- _PROBLEM TO WORK ON_: Your task is to reproduce the listing exactly, without its images.

====== EXERCISE DATA ======

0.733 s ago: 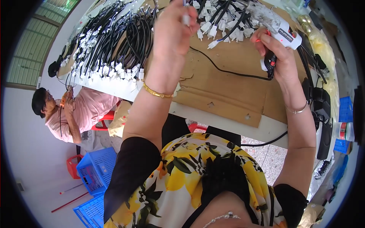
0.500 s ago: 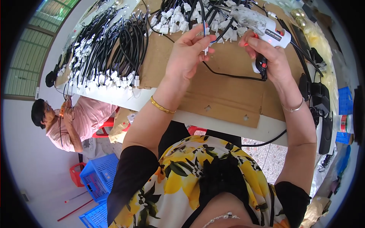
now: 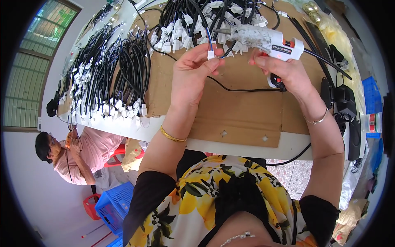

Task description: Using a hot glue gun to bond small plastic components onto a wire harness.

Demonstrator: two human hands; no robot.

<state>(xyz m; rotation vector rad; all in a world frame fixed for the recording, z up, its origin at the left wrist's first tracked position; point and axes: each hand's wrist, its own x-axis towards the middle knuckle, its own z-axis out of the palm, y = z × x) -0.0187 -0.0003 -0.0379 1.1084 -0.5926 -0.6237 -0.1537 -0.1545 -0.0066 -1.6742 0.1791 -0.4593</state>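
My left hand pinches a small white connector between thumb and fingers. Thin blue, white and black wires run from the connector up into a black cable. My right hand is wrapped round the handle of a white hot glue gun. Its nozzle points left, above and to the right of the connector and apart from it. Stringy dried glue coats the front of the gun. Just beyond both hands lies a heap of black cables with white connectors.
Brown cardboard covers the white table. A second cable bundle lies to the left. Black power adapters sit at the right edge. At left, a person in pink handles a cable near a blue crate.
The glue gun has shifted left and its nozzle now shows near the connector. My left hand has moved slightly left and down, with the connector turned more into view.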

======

- _ANSWER_:
0.733 s ago: 
0.500 s ago: 
now: 

Task description: Using a hot glue gun to bond small plastic components onto a wire harness.

Demonstrator: two human hands; no robot.

<state>(xyz m; rotation vector rad; all in a world frame fixed for the recording, z up, its origin at the left wrist's first tracked position; point and axes: each hand's wrist, its own x-axis towards the middle knuckle, its own z-axis out of the palm, y = z × x) -0.0187 -0.0003 -0.0379 1.1084 -0.5926 -0.6237 -0.1537 -0.1545 -0.0066 -1.6742 0.1791 -0.4593</state>
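My left hand pinches a small white connector between thumb and fingers. Thin blue, white and black wires run from the connector up into a black cable. My right hand is wrapped round the handle of a white hot glue gun. Its nozzle points left, above and to the right of the connector and apart from it. Stringy dried glue coats the front of the gun. Just beyond both hands lies a heap of black cables with white connectors.
Brown cardboard covers the white table. A second cable bundle lies to the left. Black power adapters sit at the right edge. At left, a person in pink handles a cable near a blue crate.
The glue gun has shifted left and its nozzle now shows near the connector. My left hand has moved slightly left and down, with the connector turned more into view.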

Nothing more belongs to this exercise.